One problem with traditional data maturity models is that they tend to use a common framework for all organisations, irrespective of market sector, current use of data and underlying data management challenges. A scale from 1-5 or a classification from ‘explorer’ to ‘innovator’ could be accused of being an over-simplification of issues which are often complex and always specific to each organisation.
A better approach might be to follow a series of practical steps that enable you to create a data maturity journey, specifically for your social housing business. A journey designed around the nuances of the housing sector, which will encourage the whole organisation to participate, and will provide a framework for measuring the resulting operational improvements as they are delivered.
Step one: Know your data
Sometimes it’s ‘data discovery’, sometimes it’s ‘data archaeology’, and sometimes housing providers already have a well-documented data landscape within well-managed core applications. However, in many large housing providers, their systems have evolved over decades, and often mergers have resulted in the duplication of systems and processes. These circumstances can be a recipe for poorly documented data assets which might be incomplete and/or fragmented across multiple systems. Further complexity is added by the proliferation of Excel spreadsheets, which either carry out bespoke departmental tasks and processes or store data that didn’t quite fit into the application landscape at the time. All of that is before we even consider the unstructured data that exists within PDF documents or other file types within shared folders across the organisation.
With the right tools and the right expertise, it’s possible to create an accurate map of the data landscape far faster than you might imagine. Metadata can be harvested from systems by data-profiling tools. Shared folders and PDF documents can be analysed and have their unstructured data turned into catalogued structured data.
Assuming the activity is carried out correctly, the data landscape should be consumable to all employees, not just a few individuals within the IT department.
If data is the fuel that runs every process in your organisation, everyone should understand their role in maintaining the quality and availability of that fuel.
Step two: Measure the quality of your data
It’s relatively easy to measure gaps in data and report very basic data-quality metrics. However, it’s a much more involved and complex exercise to create a comprehensive data-quality framework that measures more complex data-quality rules and then presents the findings via an easily consumable interface.
The Data Management Association (DAMA) identifies six dimensions of data quality; accuracy, completeness, consistency, timeliness, validity and uniqueness. By measuring these dimensions of data quality, it’s possible to create a comprehensive data-quality framework that doesn’t simply measure the obvious and easy things; it measures the overall quality of the fuel that runs your organisation.
The sheer size and scale of creating this measurement framework across all data assets is too great a task for most internal data teams.
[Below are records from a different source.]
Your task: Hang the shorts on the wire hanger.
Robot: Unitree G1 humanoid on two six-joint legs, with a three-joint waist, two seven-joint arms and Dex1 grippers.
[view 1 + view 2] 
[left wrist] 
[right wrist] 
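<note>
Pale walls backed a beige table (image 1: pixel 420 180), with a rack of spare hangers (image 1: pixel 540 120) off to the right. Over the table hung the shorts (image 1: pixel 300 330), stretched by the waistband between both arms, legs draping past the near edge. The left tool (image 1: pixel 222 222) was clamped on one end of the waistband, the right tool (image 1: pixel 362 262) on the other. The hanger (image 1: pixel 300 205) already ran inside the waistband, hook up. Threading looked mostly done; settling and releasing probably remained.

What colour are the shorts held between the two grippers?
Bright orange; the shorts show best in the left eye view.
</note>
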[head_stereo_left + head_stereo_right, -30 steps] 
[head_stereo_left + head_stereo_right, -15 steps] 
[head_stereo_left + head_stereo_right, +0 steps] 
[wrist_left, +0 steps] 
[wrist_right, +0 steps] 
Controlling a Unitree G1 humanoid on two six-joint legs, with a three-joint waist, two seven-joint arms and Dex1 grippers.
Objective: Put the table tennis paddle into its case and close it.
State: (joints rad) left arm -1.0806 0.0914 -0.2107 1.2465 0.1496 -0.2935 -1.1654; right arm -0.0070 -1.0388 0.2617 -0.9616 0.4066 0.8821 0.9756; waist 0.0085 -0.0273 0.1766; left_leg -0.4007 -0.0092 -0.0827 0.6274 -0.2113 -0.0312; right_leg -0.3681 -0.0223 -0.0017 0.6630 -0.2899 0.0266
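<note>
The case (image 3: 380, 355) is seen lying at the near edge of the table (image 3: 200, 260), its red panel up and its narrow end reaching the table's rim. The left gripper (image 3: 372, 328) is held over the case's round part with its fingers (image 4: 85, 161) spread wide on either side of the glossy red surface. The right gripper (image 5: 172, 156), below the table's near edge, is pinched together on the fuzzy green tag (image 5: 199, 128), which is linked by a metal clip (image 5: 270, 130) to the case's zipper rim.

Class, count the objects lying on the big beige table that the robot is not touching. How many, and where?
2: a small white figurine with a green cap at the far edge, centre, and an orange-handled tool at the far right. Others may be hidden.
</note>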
After all, most people prefer to buy or rent a house rather than build their own. Many data-quality tools are available on the market with a range of features and benefits, and some even contain existing data-quality rules’ libraries for specific market sectors, including social housing, to radically reduce the time and effort needed to create a data-quality framework.
Step three: Link your data strategy to your organisational strategy
Measuring the quality of your data assets will help you to understand which areas of data are the lowest quality and which are the highest, but that won’t tell you which data assets are most important and should therefore be prioritised for management and cleansing. Only by understanding how your data fuels your key processes and how these processes support your overall strategy can you begin to manage data based on its importance.
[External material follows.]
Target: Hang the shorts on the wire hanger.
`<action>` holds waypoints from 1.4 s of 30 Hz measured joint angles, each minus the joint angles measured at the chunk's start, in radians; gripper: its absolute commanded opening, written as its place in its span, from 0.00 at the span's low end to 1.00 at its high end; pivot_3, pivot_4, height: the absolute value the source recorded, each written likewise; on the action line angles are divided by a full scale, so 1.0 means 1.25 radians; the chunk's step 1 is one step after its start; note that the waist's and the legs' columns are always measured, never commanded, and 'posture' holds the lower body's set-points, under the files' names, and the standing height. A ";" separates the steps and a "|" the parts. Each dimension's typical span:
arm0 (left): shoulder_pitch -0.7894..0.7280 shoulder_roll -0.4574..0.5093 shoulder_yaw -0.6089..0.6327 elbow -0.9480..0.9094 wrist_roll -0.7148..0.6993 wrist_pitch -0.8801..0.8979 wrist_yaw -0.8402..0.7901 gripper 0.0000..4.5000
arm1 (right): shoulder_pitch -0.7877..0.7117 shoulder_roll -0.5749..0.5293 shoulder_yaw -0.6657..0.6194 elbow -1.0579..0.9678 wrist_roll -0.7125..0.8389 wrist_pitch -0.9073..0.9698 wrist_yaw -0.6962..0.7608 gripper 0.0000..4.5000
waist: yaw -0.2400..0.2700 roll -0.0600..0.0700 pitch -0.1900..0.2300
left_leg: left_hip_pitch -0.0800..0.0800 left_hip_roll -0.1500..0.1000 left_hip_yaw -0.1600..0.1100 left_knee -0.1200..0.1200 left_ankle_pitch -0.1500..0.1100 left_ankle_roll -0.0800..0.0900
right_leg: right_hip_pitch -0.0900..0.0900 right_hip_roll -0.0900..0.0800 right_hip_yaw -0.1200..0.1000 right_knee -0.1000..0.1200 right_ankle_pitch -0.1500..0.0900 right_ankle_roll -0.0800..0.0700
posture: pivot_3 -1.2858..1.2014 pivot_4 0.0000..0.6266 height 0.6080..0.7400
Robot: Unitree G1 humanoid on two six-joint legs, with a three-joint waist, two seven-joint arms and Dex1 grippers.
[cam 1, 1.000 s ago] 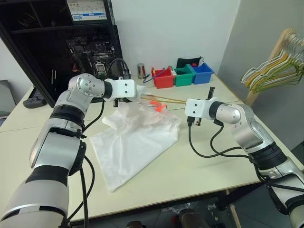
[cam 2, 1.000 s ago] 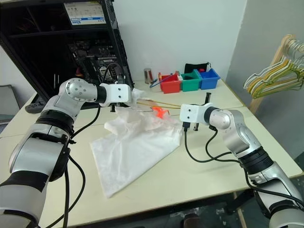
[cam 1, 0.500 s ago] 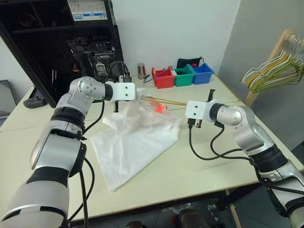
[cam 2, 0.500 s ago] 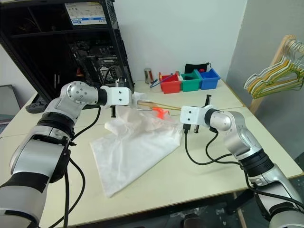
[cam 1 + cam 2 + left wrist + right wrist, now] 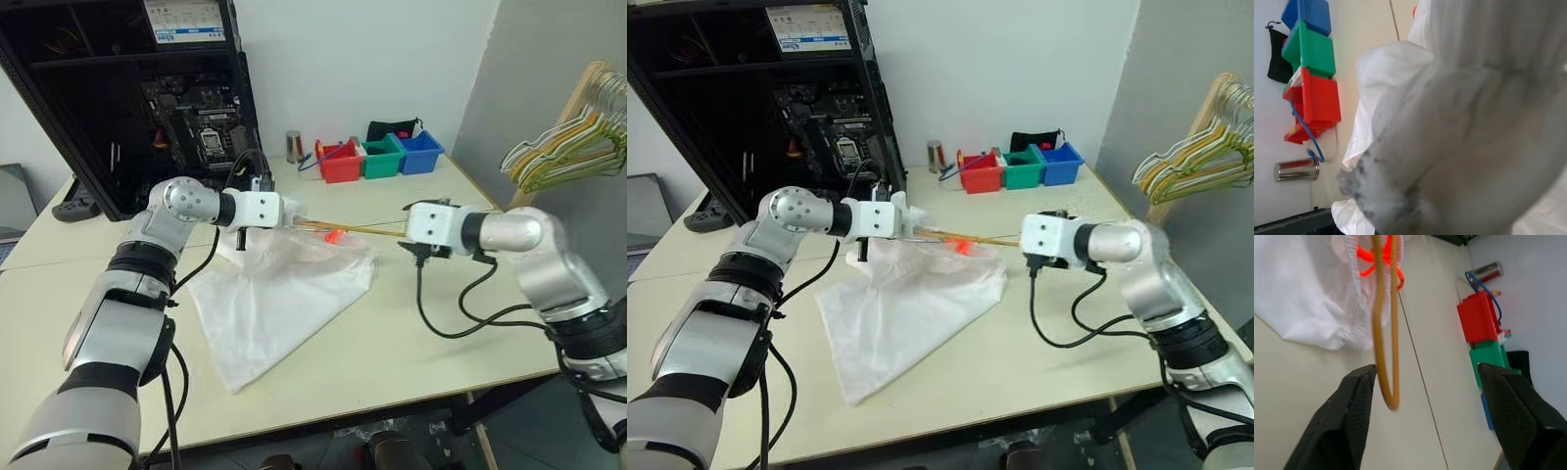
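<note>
2 arms reach in over the cream tabletop (image 5: pixel 411 343). The left gripper (image 5: pixel 286 209) has its fingers clenched on a bunched corner of the shorts (image 5: pixel 274 294), holding the waistband end up off the surface while the rest of the white fabric trails down and lies spread flat across the tabletop toward the near edge. In the left wrist view, gathered white cloth (image 5: pixel 1459 127) crowds close to the camera. The orange-red drawstring (image 5: pixel 334 236) shows at the raised waistband.

The wire hanger (image 5: pixel 362 231) runs as a thin yellow-orange line from the lifted fabric toward the right gripper (image 5: pixel 419 223). In the right wrist view its rounded end (image 5: pixel 1387 382) hangs in the gap between the 2 black fingers (image 5: pixel 1352 416), which stand wide apart and released, touching neither wire; the far part of the hanger passes into the waistband beside the drawstring loop (image 5: pixel 1374 259).

3 small bins, red (image 5: pixel 338 162), green (image 5: pixel 380 157) and blue (image 5: pixel 419 152), sit in a row at the far edge of the tabletop, with a metal can (image 5: pixel 293 146) just beside the red one. More hangers (image 5: pixel 568 142) hang on a wooden rack at the right, well apart from the tabletop.
</note>
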 measured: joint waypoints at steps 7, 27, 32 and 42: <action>0.140 0.051 0.061 -0.195 -0.107 0.194 -0.078 0.00 | 0.033 0.031 -0.146 0.007 0.251 0.378 0.109 0.99 | -0.018 -0.001 -0.001 | 0.000 0.002 -0.002 -0.001 0.000 0.000 | 0.000 0.000 -0.001 0.001 0.000 0.000 | 0.46 0.00 1.00; 0.275 0.141 0.148 -0.556 -0.264 0.575 -0.127 0.00 | -0.071 0.330 -0.112 0.491 0.371 0.369 0.009 0.99 | 0.002 0.000 -0.004 | 0.000 0.001 -0.003 0.000 0.000 0.000 | 0.000 -0.002 -0.001 0.001 0.000 0.000 | 0.50 0.00 1.00; 0.278 0.141 0.148 -0.560 -0.265 0.575 -0.120 0.00 | -0.071 0.341 -0.084 0.496 0.371 0.341 0.024 0.95 | 0.002 0.000 -0.004 | 0.001 0.001 -0.003 0.000 0.000 0.000 | 0.000 0.000 -0.001 0.001 0.000 0.000 | 0.50 0.00 1.00; 0.278 0.141 0.148 -0.560 -0.265 0.573 -0.118 0.00 | -0.071 0.357 -0.085 0.506 0.374 0.338 0.024 0.49 | 0.003 0.000 -0.004 | 0.001 0.001 -0.003 0.000 0.000 0.000 | 0.000 0.000 -0.001 0.001 0.000 0.000 | 0.50 0.00 1.00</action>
Software tools exist that allow you to create an organisation-wide process map showing the individual data items that are necessary to complete each process so that you can measure the effectiveness of your data as a fuel. You can calculate the efficiency of every process, and accurately measure and predict the number of times when the process will fail due to poor or missing data. You can even start to calculate the cost of poor data quality within key processes by connecting the volume of failures caused by poor data with the internal costs associated with rework, manual intervention and process failure.
Step four: Create metrics for buy-in and improvement
Each department, senior leader and employee should be driven by their personal objectives and the overall objectives of their team or department. By linking data-quality issues to the processes that individuals and teams carry out every day, you can generate an appreciation of how the effective capture and use of data will improve individual performance and the performance of the organisation as a whole.
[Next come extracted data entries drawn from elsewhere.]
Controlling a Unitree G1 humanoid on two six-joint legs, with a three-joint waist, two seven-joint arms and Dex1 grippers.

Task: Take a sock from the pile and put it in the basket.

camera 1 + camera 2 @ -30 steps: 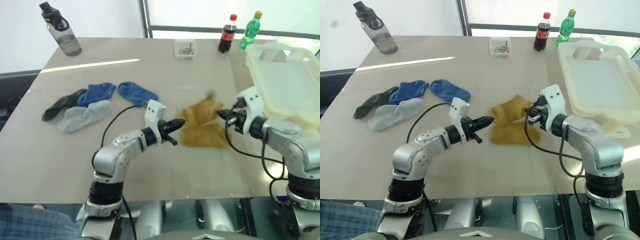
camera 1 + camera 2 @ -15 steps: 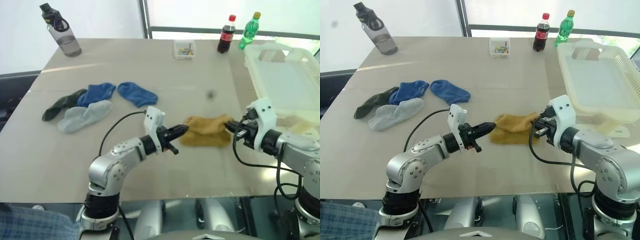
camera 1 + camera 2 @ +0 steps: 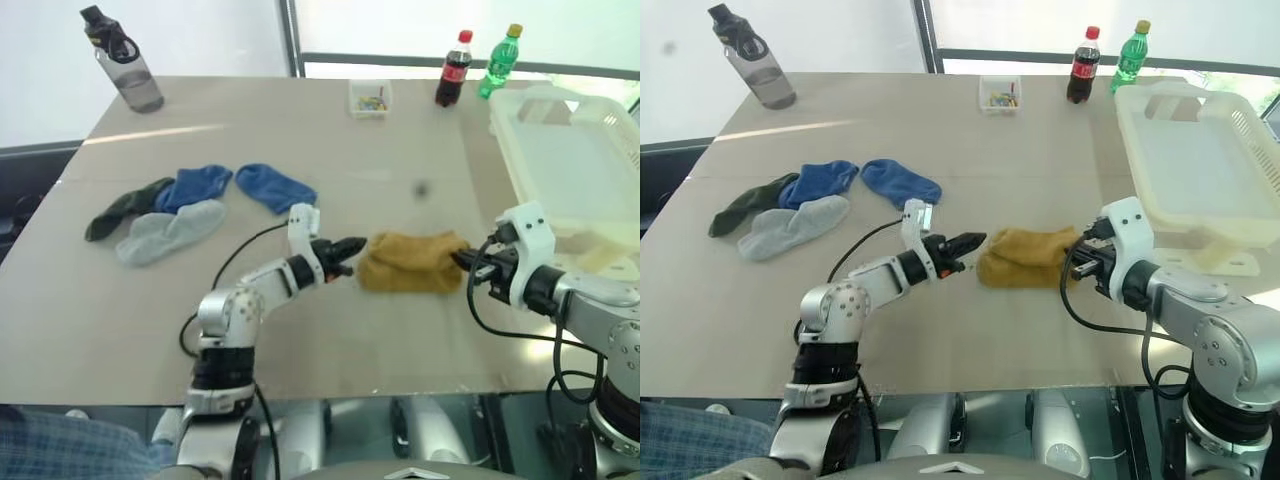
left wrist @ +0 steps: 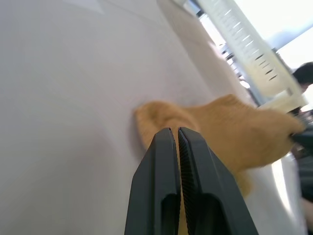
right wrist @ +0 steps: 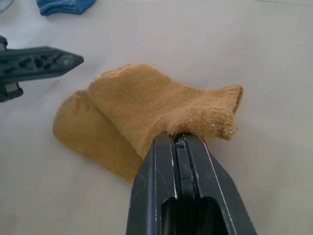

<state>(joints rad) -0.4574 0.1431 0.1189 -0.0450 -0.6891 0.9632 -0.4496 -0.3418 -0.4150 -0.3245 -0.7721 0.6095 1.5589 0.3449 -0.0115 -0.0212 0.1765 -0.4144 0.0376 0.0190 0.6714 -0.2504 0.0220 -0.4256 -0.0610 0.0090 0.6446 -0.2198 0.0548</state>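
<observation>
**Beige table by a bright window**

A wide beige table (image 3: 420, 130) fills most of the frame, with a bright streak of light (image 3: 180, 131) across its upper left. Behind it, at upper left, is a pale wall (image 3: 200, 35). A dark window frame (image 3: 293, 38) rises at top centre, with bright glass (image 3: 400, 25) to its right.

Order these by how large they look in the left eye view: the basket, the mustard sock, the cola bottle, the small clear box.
1. basket
2. mustard sock, nearer the camera
3. cola bottle and small clear box: look alike, unranked.
</observation>
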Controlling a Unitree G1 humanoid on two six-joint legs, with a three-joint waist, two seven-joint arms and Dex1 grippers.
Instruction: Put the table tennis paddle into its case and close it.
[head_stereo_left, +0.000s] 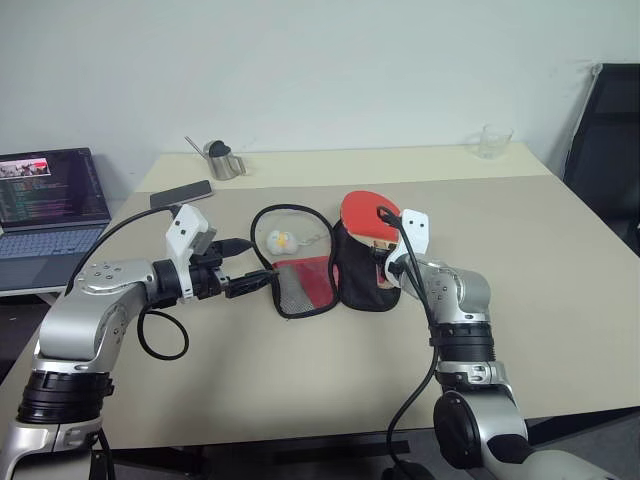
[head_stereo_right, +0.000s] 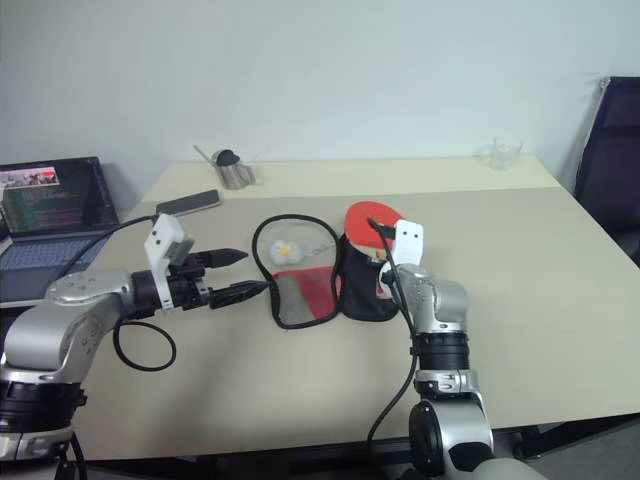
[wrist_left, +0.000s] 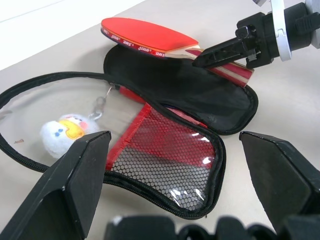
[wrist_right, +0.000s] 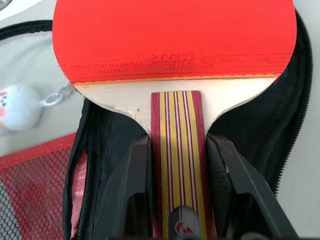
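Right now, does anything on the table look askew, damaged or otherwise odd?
Nothing stands out. The case lies unzipped and spread flat, its white charm beside it. The right gripper holds the table tennis paddle by its handle above the case's black half.

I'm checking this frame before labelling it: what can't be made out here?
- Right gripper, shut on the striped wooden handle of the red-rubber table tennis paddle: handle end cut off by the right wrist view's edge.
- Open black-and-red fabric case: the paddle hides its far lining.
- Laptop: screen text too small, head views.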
Data is rather a dry subject for most people, so asking them to contribute to the ongoing maintenance and improvement of data can be difficult. However, the conversation is completely different if you can translate the language and measurement into something that individual stakeholders care about and/or have responsibility for.
For example, finance directors are interested in (among other things) improvements in their ability to collect money and reduce arrears, housing directors are interested in improving their ability to contact tenants and complete maintenance jobs correctly, and call-centre operatives are interested in tenant satisfaction.
Data is the common fuel for all these processes and also for just about every process you can think of in a social housing environment.
By treating data as a fuel and by prioritising its management based on its importance to your organisation and its strategy, you can create an achievable data-maturity journey tailored to your unique data circumstances, challenges and opportunities.
Dan Yarnold is a director of IntoZetta.